- What is being asked
Pull out each line of the records holding the string "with".
*** Opening Record excerpts ***
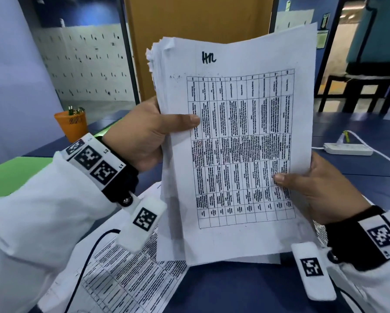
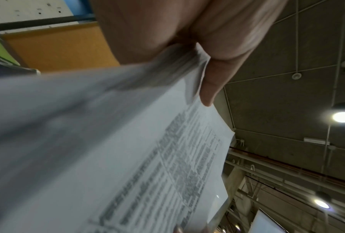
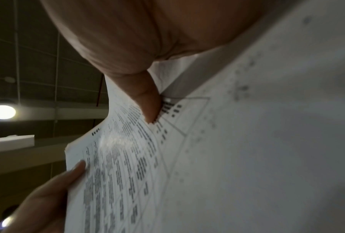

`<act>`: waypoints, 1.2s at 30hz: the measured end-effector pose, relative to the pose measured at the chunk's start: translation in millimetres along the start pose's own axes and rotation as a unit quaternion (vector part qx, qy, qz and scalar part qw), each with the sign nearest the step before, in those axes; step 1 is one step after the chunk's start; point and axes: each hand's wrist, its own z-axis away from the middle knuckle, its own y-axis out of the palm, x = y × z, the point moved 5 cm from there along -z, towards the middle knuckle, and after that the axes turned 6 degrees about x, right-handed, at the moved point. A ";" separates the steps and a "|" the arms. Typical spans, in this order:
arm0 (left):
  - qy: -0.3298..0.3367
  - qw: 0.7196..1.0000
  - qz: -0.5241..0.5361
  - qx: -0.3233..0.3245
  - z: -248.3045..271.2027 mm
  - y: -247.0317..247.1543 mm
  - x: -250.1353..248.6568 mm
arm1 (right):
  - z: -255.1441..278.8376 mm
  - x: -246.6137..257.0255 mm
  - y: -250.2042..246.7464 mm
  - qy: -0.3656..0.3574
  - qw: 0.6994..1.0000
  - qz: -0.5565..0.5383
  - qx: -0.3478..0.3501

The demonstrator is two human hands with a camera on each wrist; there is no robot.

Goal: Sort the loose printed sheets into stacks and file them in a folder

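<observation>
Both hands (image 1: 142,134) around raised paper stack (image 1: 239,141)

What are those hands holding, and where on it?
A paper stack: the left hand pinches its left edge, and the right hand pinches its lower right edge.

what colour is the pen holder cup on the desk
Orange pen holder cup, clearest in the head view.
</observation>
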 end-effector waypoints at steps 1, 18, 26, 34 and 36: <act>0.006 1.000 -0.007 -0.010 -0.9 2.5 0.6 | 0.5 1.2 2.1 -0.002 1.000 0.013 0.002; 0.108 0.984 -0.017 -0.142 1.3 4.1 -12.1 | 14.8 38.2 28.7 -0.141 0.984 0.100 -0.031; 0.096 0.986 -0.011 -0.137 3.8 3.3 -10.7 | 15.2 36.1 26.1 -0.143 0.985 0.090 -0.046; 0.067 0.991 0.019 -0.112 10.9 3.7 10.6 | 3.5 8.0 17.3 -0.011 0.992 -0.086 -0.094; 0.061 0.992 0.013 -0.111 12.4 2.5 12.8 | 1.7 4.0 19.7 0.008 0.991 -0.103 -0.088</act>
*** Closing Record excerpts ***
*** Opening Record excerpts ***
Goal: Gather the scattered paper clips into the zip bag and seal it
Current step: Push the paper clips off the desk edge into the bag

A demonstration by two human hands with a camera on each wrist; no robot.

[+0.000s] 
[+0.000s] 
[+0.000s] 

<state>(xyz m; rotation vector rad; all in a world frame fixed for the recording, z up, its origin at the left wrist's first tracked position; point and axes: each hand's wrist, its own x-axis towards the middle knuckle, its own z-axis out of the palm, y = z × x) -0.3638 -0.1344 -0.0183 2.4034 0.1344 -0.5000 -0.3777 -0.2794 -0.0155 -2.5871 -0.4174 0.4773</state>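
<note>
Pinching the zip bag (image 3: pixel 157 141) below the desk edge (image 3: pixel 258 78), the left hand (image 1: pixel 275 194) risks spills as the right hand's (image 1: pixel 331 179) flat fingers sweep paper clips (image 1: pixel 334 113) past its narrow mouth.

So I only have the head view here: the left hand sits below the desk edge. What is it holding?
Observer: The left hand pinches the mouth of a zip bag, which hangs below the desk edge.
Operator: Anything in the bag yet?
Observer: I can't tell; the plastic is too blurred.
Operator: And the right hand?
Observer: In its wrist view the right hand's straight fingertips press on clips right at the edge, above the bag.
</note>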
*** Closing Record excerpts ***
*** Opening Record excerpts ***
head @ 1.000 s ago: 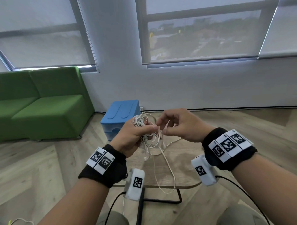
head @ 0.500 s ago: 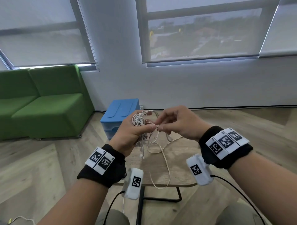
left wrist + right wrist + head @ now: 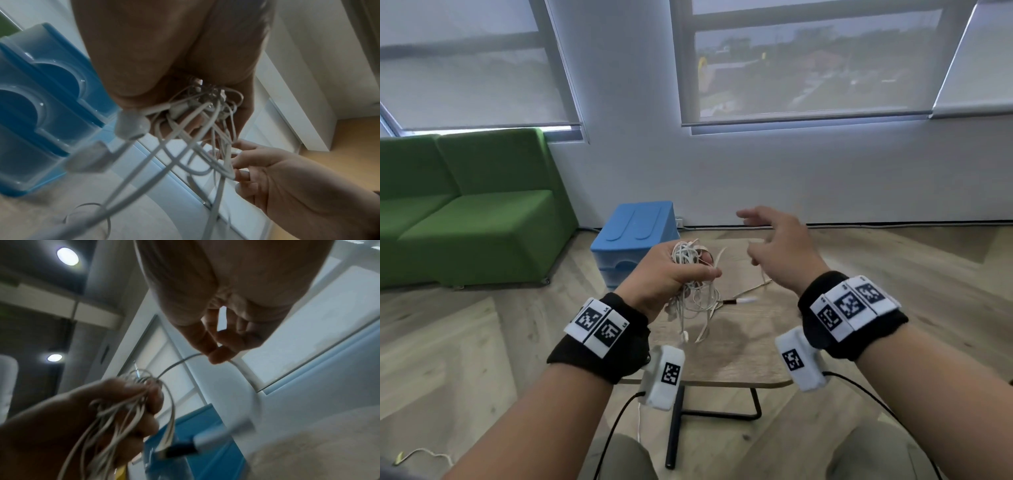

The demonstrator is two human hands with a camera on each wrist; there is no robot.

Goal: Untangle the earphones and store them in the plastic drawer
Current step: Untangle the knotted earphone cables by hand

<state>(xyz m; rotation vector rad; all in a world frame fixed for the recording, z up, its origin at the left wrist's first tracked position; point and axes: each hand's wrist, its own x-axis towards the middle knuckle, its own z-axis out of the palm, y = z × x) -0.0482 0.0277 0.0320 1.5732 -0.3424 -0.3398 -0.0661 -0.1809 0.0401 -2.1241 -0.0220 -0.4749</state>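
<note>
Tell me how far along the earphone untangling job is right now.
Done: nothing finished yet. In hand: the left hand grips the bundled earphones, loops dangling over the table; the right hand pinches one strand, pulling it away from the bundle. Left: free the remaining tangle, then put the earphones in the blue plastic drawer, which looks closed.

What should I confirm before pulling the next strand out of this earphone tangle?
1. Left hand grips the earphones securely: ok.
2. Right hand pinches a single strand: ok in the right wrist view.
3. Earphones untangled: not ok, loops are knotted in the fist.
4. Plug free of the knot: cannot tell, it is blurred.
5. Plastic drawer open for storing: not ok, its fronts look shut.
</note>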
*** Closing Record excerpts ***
- Answer to the problem
`<act>`: waypoints, 1.2s at 30hz: the measured end-effector pose, relative to the pose measured at the chunk's start: translation in millimetres along the start pose's own axes and rotation as a unit quaternion (vector part qx, qy, qz and scalar part qw), each with the sign nearest the step before, in those axes; step 1 is one step after the chunk's start; point and axes: each hand's wrist, its own z-axis away from the middle knuckle, its own y-axis out of the palm, x = y × z, the point moved 5 cm from there along -z, towards the middle knuckle, and after that the axes turned 6 degrees about x, right-handed, at the moved point. A ";" separates the steps and a "|" the arms. Typical spans, in this order:
The demonstrator is two human hands with a camera on each wrist; there is no robot.
A demonstration by two human hands with a camera on each wrist; no robot.
The demonstrator is two human hands with a camera on each wrist; there is no robot.

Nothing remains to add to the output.